* **INSTRUCTIONS FOR THE TASK**
Set down, character for character, everything in the records below from the line holding "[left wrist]" down to the line holding "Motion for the", and no other line.

* **SUPPLIED RECORDS**
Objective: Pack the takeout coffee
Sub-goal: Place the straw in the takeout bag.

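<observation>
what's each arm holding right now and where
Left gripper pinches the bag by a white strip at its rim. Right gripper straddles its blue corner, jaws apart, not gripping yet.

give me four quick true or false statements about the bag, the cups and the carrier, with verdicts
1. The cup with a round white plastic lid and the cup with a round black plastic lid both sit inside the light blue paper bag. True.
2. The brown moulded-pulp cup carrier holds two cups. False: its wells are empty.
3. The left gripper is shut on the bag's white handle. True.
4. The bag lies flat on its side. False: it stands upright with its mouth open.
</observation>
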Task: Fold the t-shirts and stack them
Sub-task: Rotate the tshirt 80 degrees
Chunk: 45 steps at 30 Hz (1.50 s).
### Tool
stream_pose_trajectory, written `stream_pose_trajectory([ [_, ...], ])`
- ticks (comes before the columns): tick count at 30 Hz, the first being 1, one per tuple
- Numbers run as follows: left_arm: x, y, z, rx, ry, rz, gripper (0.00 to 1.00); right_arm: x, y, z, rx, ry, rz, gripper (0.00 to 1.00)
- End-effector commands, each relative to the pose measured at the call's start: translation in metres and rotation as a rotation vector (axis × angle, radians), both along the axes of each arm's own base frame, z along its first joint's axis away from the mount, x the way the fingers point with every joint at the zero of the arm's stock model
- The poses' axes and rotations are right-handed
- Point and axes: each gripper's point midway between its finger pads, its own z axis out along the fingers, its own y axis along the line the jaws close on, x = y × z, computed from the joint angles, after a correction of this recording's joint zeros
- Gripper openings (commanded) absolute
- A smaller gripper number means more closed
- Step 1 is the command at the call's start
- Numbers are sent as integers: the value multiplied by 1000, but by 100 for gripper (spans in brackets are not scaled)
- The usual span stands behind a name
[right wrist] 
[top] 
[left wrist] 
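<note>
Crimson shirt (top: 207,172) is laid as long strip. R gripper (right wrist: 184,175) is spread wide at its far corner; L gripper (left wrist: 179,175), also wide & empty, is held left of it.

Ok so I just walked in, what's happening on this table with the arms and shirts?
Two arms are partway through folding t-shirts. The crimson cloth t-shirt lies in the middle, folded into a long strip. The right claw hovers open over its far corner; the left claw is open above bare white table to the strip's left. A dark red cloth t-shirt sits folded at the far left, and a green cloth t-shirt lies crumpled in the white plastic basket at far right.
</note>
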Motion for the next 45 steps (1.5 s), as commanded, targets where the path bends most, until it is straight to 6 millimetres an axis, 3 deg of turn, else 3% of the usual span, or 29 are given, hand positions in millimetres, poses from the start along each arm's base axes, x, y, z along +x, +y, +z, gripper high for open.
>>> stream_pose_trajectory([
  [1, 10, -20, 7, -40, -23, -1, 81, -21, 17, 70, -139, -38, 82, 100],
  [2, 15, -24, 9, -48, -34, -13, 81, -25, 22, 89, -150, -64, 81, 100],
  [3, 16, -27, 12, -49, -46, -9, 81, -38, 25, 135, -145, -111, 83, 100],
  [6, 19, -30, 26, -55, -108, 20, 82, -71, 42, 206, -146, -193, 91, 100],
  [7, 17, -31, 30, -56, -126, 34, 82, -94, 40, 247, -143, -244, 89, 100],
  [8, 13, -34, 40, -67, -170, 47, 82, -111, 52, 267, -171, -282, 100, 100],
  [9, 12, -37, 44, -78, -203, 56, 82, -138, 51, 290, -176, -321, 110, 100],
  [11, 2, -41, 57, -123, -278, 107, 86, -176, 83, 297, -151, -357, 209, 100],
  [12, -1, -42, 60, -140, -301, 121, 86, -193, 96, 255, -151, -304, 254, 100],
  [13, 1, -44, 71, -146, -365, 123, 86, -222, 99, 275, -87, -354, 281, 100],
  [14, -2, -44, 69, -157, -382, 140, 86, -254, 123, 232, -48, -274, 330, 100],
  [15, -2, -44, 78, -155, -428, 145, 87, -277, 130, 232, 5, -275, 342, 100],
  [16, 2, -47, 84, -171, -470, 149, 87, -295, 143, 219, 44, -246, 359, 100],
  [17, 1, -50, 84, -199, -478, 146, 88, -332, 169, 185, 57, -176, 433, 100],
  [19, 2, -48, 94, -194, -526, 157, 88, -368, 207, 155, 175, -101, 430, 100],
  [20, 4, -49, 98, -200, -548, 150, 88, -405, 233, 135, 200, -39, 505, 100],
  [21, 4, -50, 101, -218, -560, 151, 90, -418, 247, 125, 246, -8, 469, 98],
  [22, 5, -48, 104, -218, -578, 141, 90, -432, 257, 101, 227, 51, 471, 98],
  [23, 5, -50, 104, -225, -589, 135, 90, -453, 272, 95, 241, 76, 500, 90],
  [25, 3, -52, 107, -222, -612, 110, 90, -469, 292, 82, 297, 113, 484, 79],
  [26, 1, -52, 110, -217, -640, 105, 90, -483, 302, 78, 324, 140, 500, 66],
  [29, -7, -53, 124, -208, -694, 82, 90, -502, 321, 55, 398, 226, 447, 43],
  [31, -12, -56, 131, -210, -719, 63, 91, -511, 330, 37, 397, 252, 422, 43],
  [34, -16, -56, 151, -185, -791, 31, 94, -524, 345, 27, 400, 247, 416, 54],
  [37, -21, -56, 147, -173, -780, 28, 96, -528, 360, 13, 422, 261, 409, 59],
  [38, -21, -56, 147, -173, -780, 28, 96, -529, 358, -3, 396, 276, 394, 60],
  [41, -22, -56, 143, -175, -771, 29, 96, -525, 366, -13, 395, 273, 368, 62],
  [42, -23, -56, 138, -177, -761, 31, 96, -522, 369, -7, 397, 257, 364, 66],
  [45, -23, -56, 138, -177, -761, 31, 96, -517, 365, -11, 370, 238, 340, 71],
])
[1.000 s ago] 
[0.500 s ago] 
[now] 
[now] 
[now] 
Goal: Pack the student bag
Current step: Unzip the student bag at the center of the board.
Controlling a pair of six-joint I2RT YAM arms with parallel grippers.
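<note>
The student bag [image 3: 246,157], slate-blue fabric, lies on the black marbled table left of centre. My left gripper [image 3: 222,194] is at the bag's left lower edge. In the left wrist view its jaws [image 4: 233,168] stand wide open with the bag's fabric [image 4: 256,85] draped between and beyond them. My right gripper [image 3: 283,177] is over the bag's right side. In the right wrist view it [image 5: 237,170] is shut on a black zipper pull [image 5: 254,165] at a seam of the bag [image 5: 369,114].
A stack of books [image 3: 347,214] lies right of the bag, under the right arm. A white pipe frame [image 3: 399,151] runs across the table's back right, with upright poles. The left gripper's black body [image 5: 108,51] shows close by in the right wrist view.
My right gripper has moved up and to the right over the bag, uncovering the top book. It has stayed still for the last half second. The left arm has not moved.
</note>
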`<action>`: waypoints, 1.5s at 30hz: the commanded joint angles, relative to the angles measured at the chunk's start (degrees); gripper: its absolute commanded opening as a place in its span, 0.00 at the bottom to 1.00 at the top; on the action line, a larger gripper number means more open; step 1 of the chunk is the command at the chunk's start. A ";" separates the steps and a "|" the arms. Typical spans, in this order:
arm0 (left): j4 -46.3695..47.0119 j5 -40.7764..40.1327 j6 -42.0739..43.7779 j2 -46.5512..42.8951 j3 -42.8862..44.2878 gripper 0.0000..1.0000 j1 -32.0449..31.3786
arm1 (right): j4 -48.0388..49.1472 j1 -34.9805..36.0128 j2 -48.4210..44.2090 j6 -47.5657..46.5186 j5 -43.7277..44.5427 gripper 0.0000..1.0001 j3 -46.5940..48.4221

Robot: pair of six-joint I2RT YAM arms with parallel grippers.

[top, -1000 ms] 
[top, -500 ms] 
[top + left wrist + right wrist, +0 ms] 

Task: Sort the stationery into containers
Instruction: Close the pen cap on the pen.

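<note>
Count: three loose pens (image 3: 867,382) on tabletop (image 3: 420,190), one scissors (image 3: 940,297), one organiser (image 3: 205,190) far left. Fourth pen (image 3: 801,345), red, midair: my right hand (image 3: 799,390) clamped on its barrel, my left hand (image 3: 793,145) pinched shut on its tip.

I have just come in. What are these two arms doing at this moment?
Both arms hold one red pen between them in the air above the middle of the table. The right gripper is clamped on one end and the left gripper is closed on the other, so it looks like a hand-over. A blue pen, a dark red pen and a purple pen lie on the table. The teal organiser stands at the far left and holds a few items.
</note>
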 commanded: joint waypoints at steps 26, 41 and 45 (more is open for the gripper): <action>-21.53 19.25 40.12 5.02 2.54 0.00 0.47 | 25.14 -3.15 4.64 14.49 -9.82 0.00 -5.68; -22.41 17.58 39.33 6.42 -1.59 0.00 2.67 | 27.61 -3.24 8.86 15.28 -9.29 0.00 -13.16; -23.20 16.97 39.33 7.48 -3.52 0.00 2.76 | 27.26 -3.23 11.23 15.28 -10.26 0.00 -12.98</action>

* **EXERCISE SOLUTION**
[left wrist] 
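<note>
Crimson shirt (top: 207,172) is laid as long strip. R gripper (right wrist: 184,175) is spread wide at its far corner; L gripper (left wrist: 179,175), also wide & empty, is held left of it.

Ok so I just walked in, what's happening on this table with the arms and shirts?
Two arms are partway through folding t-shirts. The crimson cloth t-shirt lies in the middle, folded into a long strip. The right claw hovers open over its far corner; the left claw is open above bare white table to the strip's left. A dark red cloth t-shirt sits folded at the far left, and a green cloth t-shirt lies crumpled in the white plastic basket at far right.
</note>
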Motion for the next 45 steps (1.5 s), as commanded, targets where the path bends most, until it is straight to 6 millimetres an axis, 3 deg of turn, else 3% of the usual span, or 29 are given, hand positions in millimetres, poses from the start along each arm's base axes, x, y, z along +x, +y, +z, gripper high for open.

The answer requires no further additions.